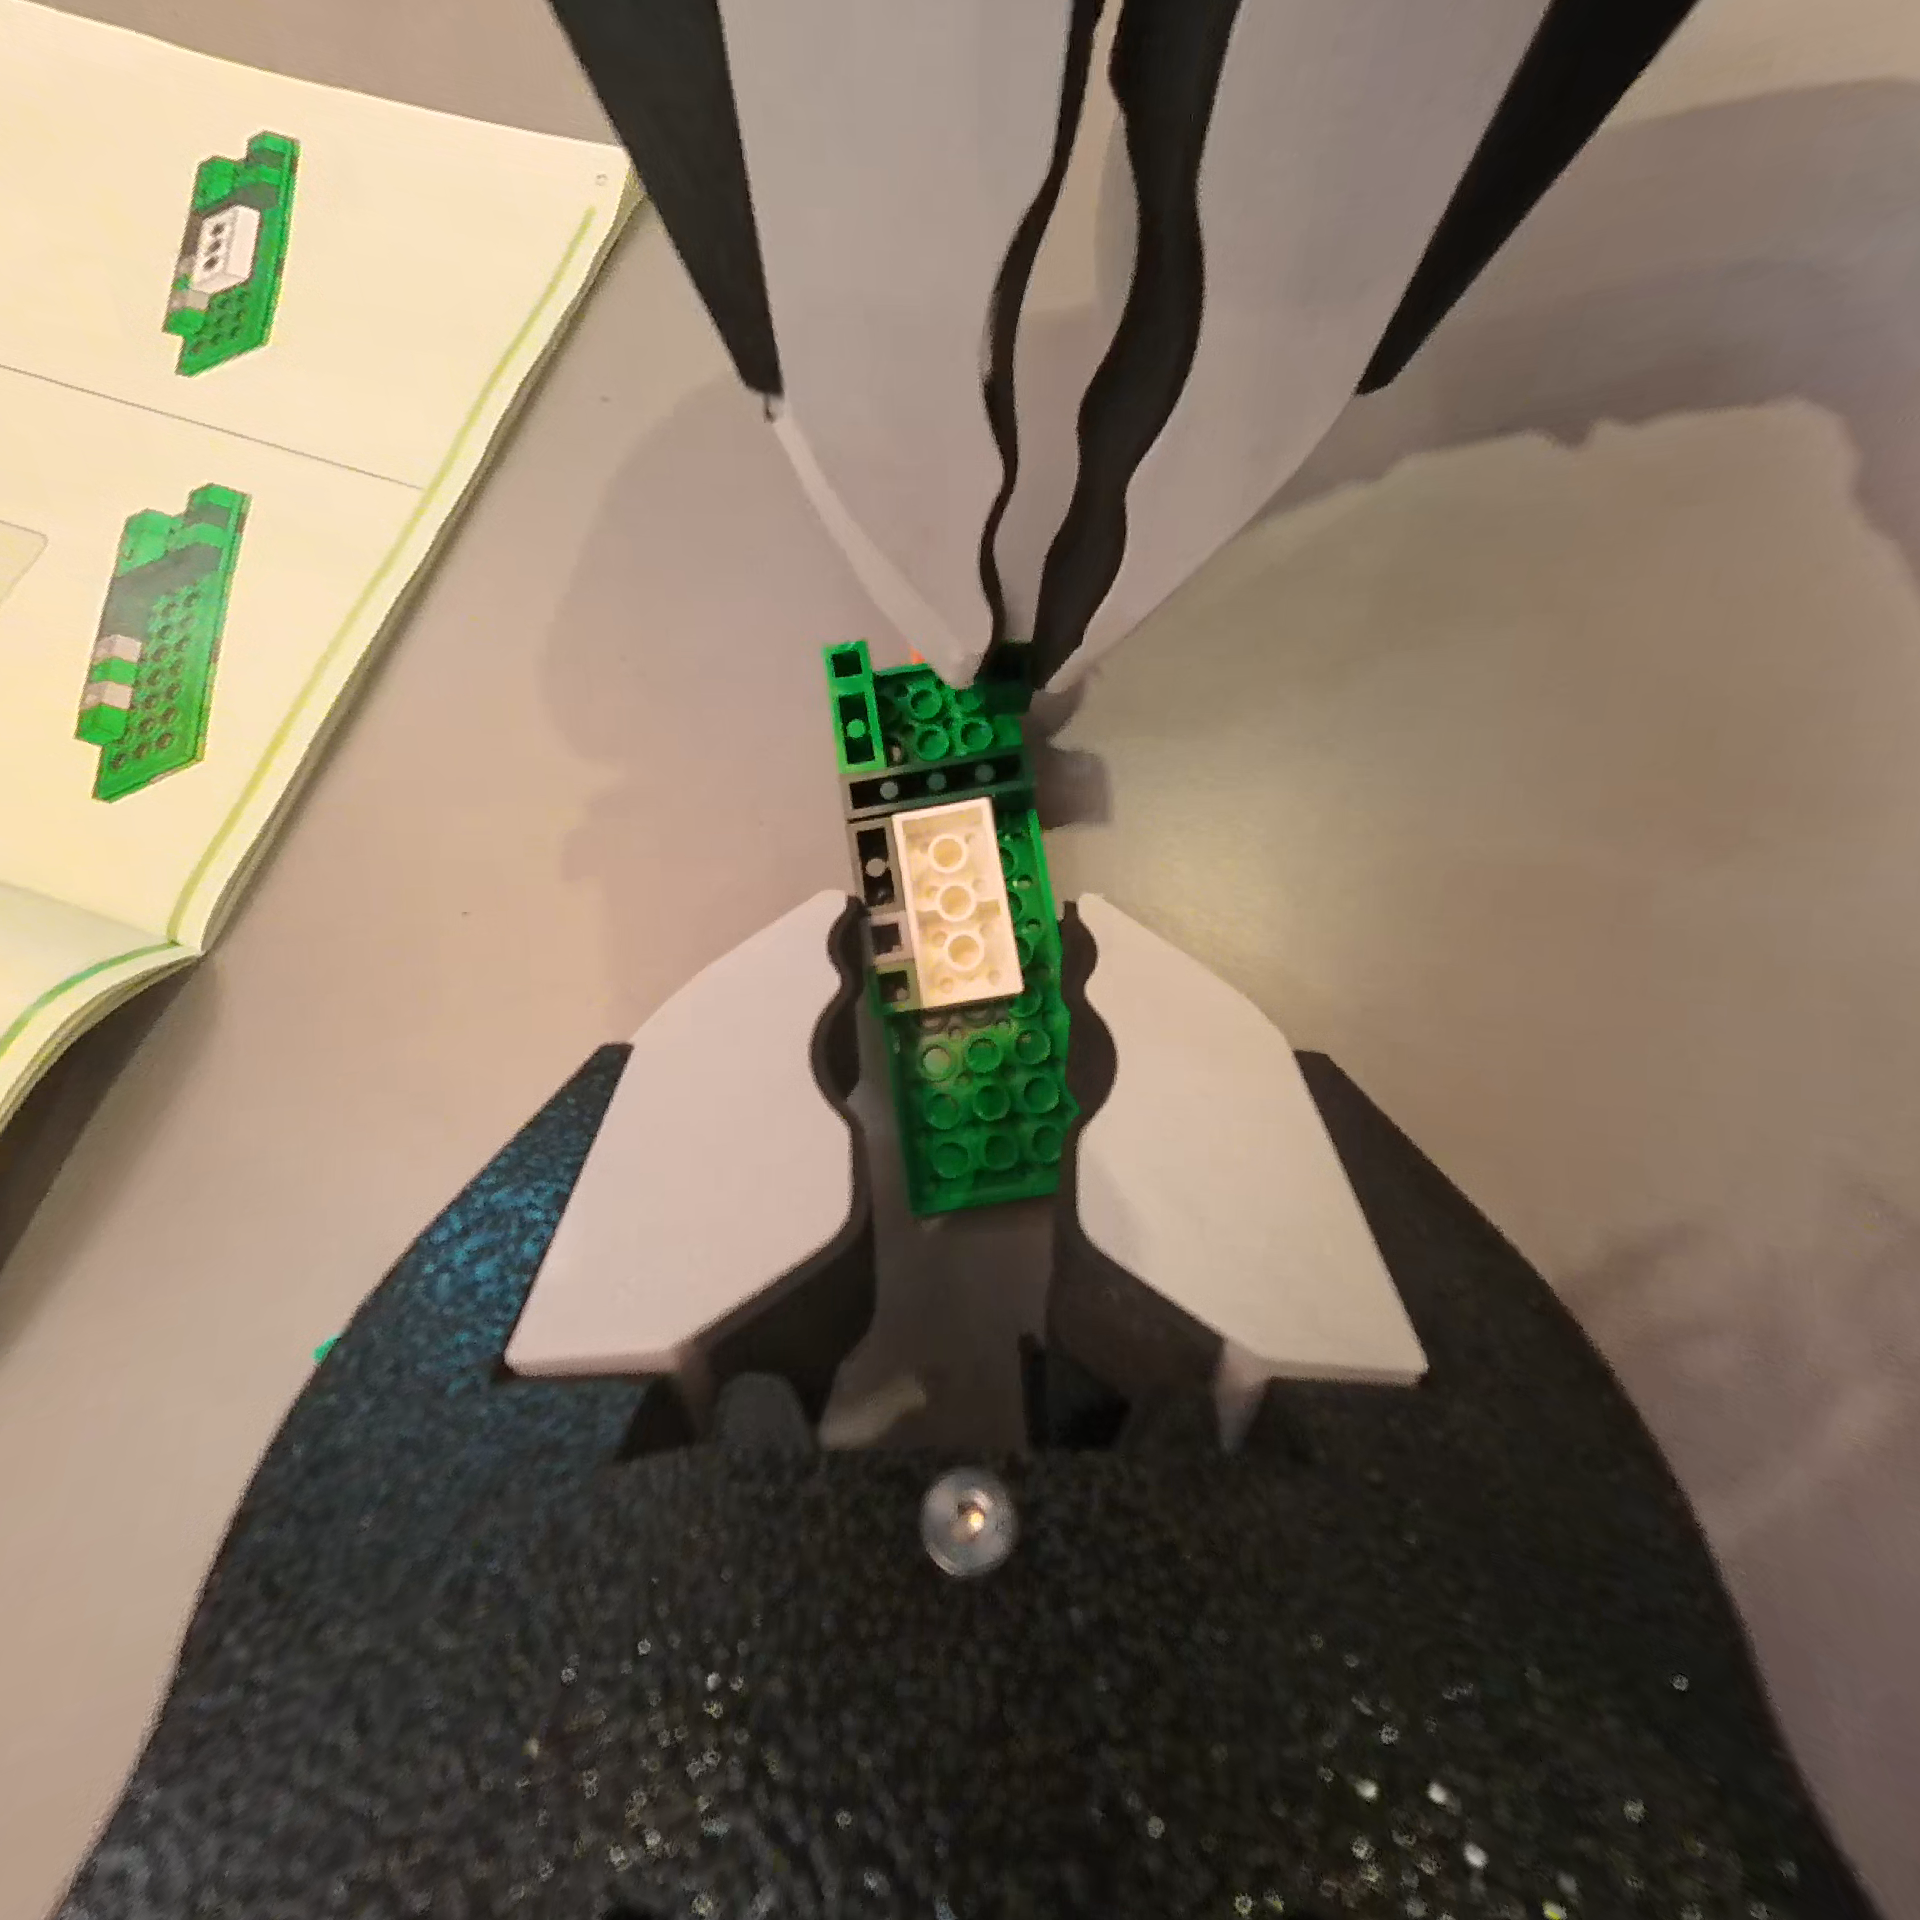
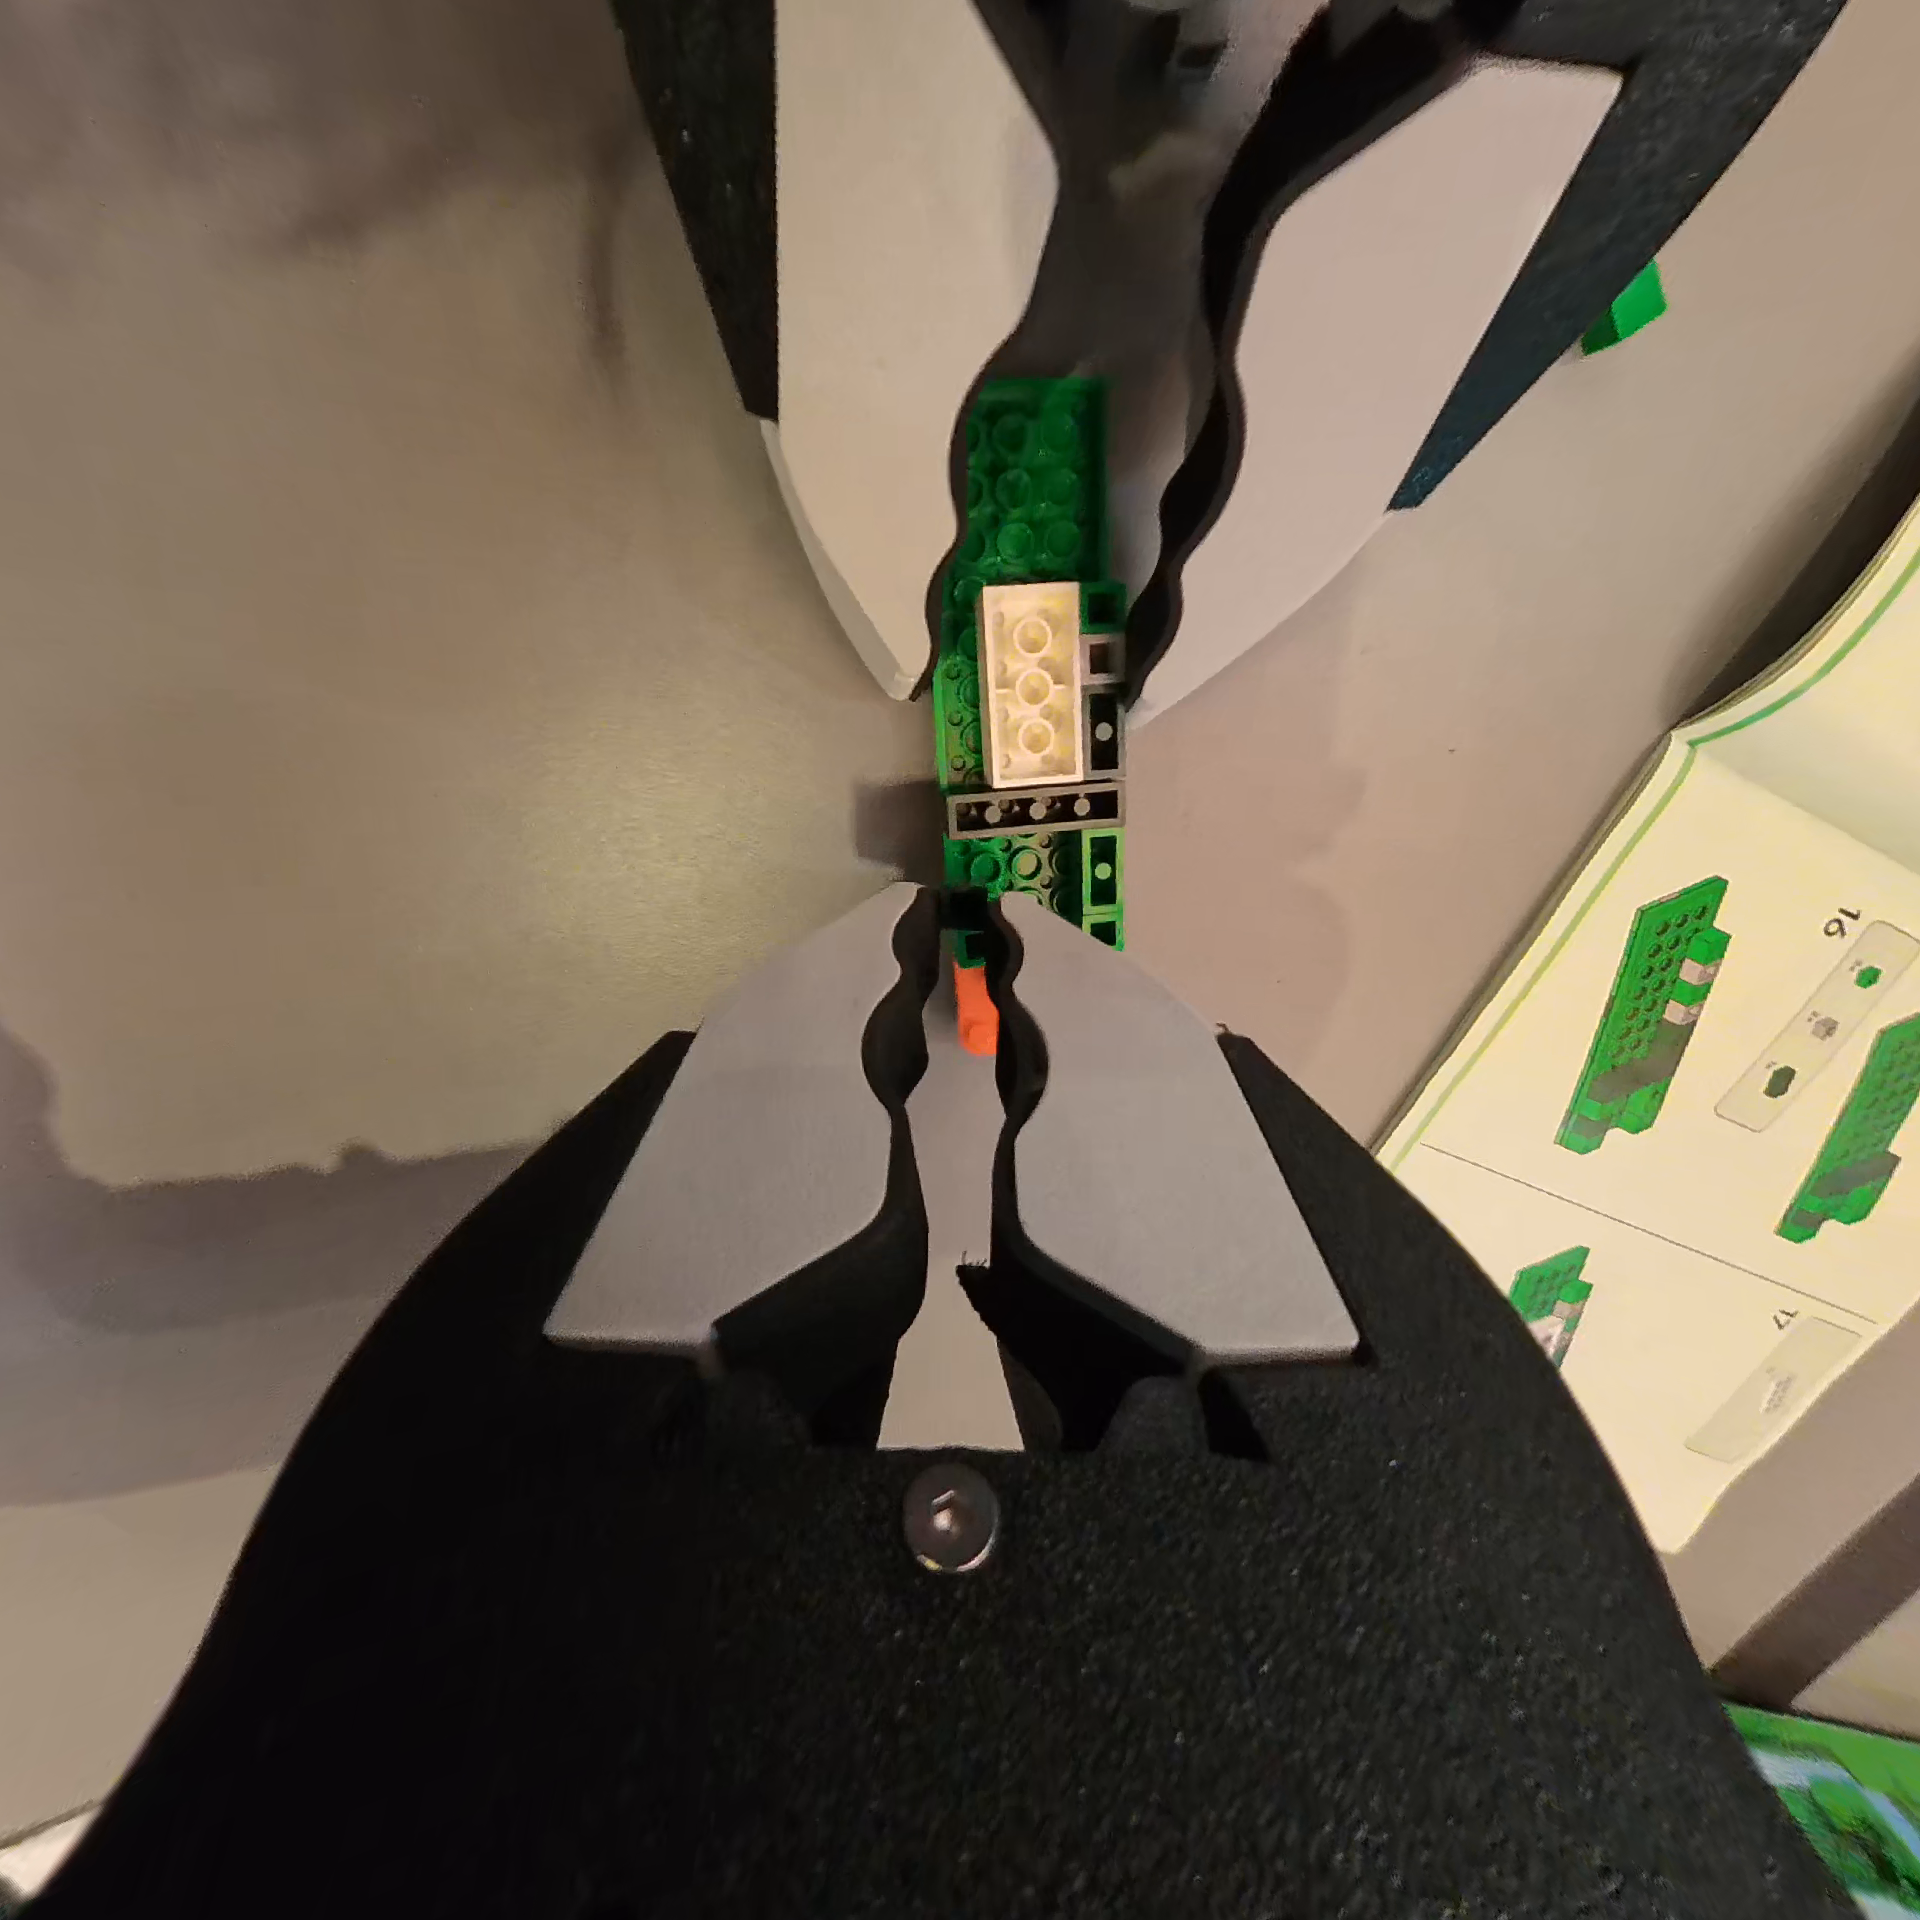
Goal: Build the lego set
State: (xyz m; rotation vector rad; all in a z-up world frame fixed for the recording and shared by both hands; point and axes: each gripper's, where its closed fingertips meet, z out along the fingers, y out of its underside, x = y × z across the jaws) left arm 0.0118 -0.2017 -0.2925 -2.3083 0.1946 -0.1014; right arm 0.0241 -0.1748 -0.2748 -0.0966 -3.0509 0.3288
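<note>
A long green studded plate assembly point(image 1: 987, 1101) lies on the grey table, with a white brick point(image 1: 956, 904) and a black strip point(image 1: 935, 784) on it. My left gripper point(image 1: 966, 914) is shut on the plate's long sides near the white brick. It also shows in the right wrist view point(image 2: 1029, 696), clamping the same assembly point(image 2: 1029, 488). My right gripper point(image 2: 961, 909) is shut on a small orange piece point(image 2: 975, 1003) with a black and green bit at its tip, held against the assembly's end. The right gripper point(image 1: 1003, 665) enters the left wrist view from the top.
An open instruction booklet point(image 1: 260, 416) lies on the table left of the assembly; it shows at the right in the right wrist view point(image 2: 1662, 1091). A loose green brick point(image 2: 1626, 312) lies behind the left gripper. A green printed item point(image 2: 1829, 1808) sits at the bottom right corner. Tip to tip, the grippers are about 4 cm apart.
</note>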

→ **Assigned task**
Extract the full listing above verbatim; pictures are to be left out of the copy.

→ **Solution**
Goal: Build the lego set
State: (xyz m; rotation vector rad; all in a z-up world frame fixed for the recording and shared by both hands; point and axes: each gripper's, where its closed fingertips meet, z out along the fingers, y out of its underside, x = y × z across the jaws) left arm 0.0118 -0.2017 -0.2925 -2.3083 0.1946 -0.1014; right arm 0.0241 -0.1748 -0.2748 -0.0966 -3.0509 0.3288
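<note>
A long green studded plate assembly point(image 1: 987, 1101) lies on the grey table, with a white brick point(image 1: 956, 904) and a black strip point(image 1: 935, 784) on it. My left gripper point(image 1: 966, 914) is shut on the plate's long sides near the white brick. It also shows in the right wrist view point(image 2: 1029, 696), clamping the same assembly point(image 2: 1029, 488). My right gripper point(image 2: 961, 909) is shut on a small orange piece point(image 2: 975, 1003) with a black and green bit at its tip, held against the assembly's end. The right gripper point(image 1: 1003, 665) enters the left wrist view from the top.
An open instruction booklet point(image 1: 260, 416) lies on the table left of the assembly; it shows at the right in the right wrist view point(image 2: 1662, 1091). A loose green brick point(image 2: 1626, 312) lies behind the left gripper. A green printed item point(image 2: 1829, 1808) sits at the bottom right corner. Tip to tip, the grippers are about 4 cm apart.
</note>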

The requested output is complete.